I spent all day yesterday trying to open the fecking thing. Couldn't remember the numbers. The internet helped but still I couldn't open it. I tried so many combinations - birthdays, anniversaries, lucky numbers, went through the whole family. I tried sliding the slider and going through a ritual starting with all the '0's then adding each number and feeling whether it was stiffer or loser, still no joy.
The 'oosbind tried, the dawter and her bestie tried, we closed our eyes and imagined what my mother would have used as a code, since the case was originally hers. Then in the kitchen this morning, the old git standing by the trolley eating his bacon sandwich the girl under a towel steaming her cold, and me with my brain wave. Tried again. Wowser. The catches flew open. Now I can pack for San Francisco and California. Six outfits and a wash bag.
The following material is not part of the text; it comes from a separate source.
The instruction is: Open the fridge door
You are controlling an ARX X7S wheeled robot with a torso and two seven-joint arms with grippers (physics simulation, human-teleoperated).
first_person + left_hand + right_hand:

Surprisingly some of my trousers still fit, which is always a bonus.
It has been nuts since I got back. I've been sitting in at Radio London but only for three days as the storm grounded me on Monday and Tuesday. No electricity, no trains, no respite.
Finally on Wednesday I drove into London. windows open as I left at 5.30, parked in South Clapham, took the tube and settled down for three hours of chat and controversy.
After the show I had my fringe cut and ate a raw chocolate and kiwi sorbet from the Italian caff opposite. Horrible actaully. Then back to South Clapham for my acupuncturist who set me up for this next trip.
On Thursday I parked in Twells and walked 8 minutes to the station and took the late 6.04. I got to London in time.
On Friday I paid for my parking. The ticket came out but one of the coins had fallen through so I only had three hours parking when I needed a full day. Another four quid, fumbling in the rainy dark, panicking in case I missed the train, then after three deep puddles and a swift walk, I made the 6.18.
When I collected the car at 3.00 the feller that runs the car park - a dear little man who has such a pungent odour I had to step away and move nearer the rubbish bins which were slightly less offensive what with the rain and all - told me to
'Only put in the right money cos I always check the times on the ticket.' he said pleasantly.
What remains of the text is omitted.